Pada pukul 2:45 pagi, anak perempuannya, Kyla lahir terlebih dahulu. Anak laki-lakinya, Kenzo, menyusul di pukul 3:05 pagi. Keduanya sehat walafiat, bisa bernafas sendiri meskipun terlahir prematur pada usia 35 minggu. Berat mereka 1,9 kilogram dan 1,8 kilogram.

***

Samantha mendapat istirahat yang cukup dan dia datang untuk melihat bayinya di saat malam hari di hari Natal.

Tantenya akhirnya bersamanya, membantu mengawasi si kembar di ruangan bayi rumah sakit. Bayinya masih harus diawasi selama beberapa hari, tetapi mereka baik-baik saja.

Samantha bisa menggendongnya dengan benar dengan bantuan dari bidan.

Saat menggendong kedua bayinya di lengannya, tantenya, Diana, berujar, “Mereka sungguh menawan. Ayo telepon nenekmu. Dia sangat antusias untuk melihat bayinya.”
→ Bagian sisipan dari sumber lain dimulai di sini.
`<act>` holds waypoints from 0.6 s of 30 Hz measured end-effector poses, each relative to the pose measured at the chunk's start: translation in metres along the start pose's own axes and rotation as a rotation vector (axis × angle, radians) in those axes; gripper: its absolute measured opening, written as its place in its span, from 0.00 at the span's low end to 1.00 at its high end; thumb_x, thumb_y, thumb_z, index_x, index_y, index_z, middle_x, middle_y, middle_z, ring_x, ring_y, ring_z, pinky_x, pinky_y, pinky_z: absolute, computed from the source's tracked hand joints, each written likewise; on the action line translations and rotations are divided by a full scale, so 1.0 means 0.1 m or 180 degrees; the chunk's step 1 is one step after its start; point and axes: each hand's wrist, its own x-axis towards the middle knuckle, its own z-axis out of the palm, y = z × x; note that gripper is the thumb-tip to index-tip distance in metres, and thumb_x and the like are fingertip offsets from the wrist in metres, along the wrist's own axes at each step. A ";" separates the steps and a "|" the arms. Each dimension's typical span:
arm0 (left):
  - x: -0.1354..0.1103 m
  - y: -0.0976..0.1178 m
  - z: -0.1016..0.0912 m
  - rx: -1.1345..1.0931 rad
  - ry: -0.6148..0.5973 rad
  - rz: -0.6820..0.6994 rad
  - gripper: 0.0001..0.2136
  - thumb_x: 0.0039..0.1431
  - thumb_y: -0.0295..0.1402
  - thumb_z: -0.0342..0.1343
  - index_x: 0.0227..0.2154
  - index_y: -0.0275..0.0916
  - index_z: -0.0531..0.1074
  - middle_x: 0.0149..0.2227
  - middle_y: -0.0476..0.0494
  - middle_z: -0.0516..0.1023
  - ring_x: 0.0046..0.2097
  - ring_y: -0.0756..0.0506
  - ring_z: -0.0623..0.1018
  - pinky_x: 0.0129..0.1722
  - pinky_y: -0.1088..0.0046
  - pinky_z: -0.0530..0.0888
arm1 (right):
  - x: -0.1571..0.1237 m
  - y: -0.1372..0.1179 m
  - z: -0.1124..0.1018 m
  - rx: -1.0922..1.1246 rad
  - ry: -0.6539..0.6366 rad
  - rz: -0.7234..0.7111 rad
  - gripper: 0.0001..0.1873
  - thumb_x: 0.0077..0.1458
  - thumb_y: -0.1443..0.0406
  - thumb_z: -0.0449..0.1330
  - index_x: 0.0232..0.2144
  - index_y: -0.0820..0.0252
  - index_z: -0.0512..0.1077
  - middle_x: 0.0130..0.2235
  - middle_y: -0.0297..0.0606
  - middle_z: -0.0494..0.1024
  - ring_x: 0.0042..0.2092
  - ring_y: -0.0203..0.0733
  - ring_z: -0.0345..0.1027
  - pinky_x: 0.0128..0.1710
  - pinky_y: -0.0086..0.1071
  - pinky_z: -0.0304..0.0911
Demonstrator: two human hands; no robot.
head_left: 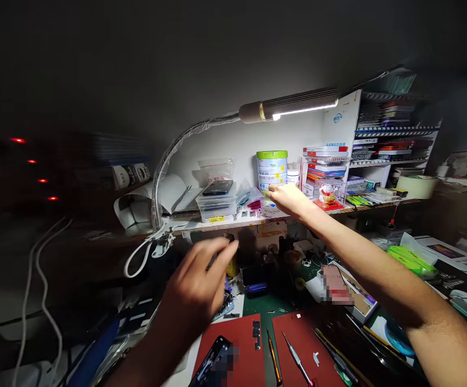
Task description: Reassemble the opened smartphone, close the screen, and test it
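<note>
My right hand reaches out to the shelf, in front of a tin with a green lid. Its fingers are closed; what they hold, if anything, is hidden. Left of centre, my left hand hangs in the air above the bench, slightly blurred, with fingers bent but apart and nothing visible in them. Below it lies a dark phone on a red mat. Two screwdrivers, one with a gold handle and one silver, lie to the phone's right.
A lit lamp on a bent gooseneck arches over the shelf. A clear plastic box, stacked boxes and a lucky cat figure stand on it. Another phone lies under my right forearm, beside an open box.
</note>
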 end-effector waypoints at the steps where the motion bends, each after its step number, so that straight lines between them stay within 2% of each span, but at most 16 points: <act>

Hanya Merina Wijaya, neneknya, yang memihak padanya selama kehamilannya, membantunya dari segi finansial saat tinggal bersama tantenya. Meskipun mereka tinggal berjauhan, mereka tetap saling mengabari soal kehamilannya.

Segera setelah neneknya menerima panggilan video, dia menangis bersama dengan Samantha, yang menggendong bayinya dengan lengan kanan dan kirinya.

“Sam, cicitku sangatlah menawan. Mereka hadiah Natal kita, hadiah natalmu lebih khususnya,” ujar neneknya. “Bahagiakanlah mereka.”

Isak tangis memenuhi ruangan, tetapi segera setelah mengontrol emosi masing-masing, Merina Wijaya kembali berucap, “Sam, berjanjilah pada Nenek kamu akan memulai hidup baru. Tantemu akan membantumu belajar selama Kenzo dan Kyla bertumbuh. Sisakan sisa uang yang sudah kita simpan bersama untuk pendidikanmu.

“Maafkan Nenek karena tidak bisa menjenguk. Namun, N-nenek berharap ... suatu hari nanti, Nenek bisa melihat cicit Nenek,” imbuh neneknya, mengingatkan Samantha akan usia tuanya. Usianya yang sudah berada di akhir tujuh puluh tahun, membuat segalanya sulit, dan sayangnya, neneknya tidak bisa lagi melakukan perjalanan panjang.

Setelah melihat Samantha mengangguk setuju, Merina melanjutkan perkataannya dengan penuh tekad, “Berjanjilah bahwa kamu akan membuat dirimu bangga. Buktikan pada ayahmu bahwa kamu bisa melakukannya!”

“Iya, Nenek. Akan kulakukan,” balas Samantha dengan air mata yang terus berjatuhan dari wajahnya. Hidungnya mengembang dan mengempis saat dia menarik nafas.

“Sam, aku menyayangimu. Cucuku, jadilah kuat,” ujar Merina.

Ketika neneknya terus memandangi anak kembarnya, Samantha hilang dalam pikirannya. Dalam benaknya, dia berjanji, ‘Ayah, aku bersumpah akan membuatmu melihat bahwa aku akan menjadi lebih baik lagi.’

Untuk pria yang dia pikir mencintainya, tetapi meninggalkannya di kala duka, dia bersumpah laki-laki itu akan menyesal suatu hari.

‘Annie, mungkin kamu sudah mengambil apa yang menjadi milikku, tetapi suatu hari nanti, akan kubuktikan padamu bahwa aku diberkati lebih banyak lagi karena memilih anakku.” Itulah yang ada di benak Samantha pada saudara tirinya, wanita yang sama yang membuat jalan menuju kehancurannya.

Terakhir, Samantha menatap pada bayinya yang tengah tertidur. Dia mengecup kening mereka dan berjanji, “Kalian akan menjadi kekuatan Ibu, alasan Ibu untuk terus hidup dan bersama, kita akan menjadi keluarga. Ibu tidak butuh apa-apa lagi.”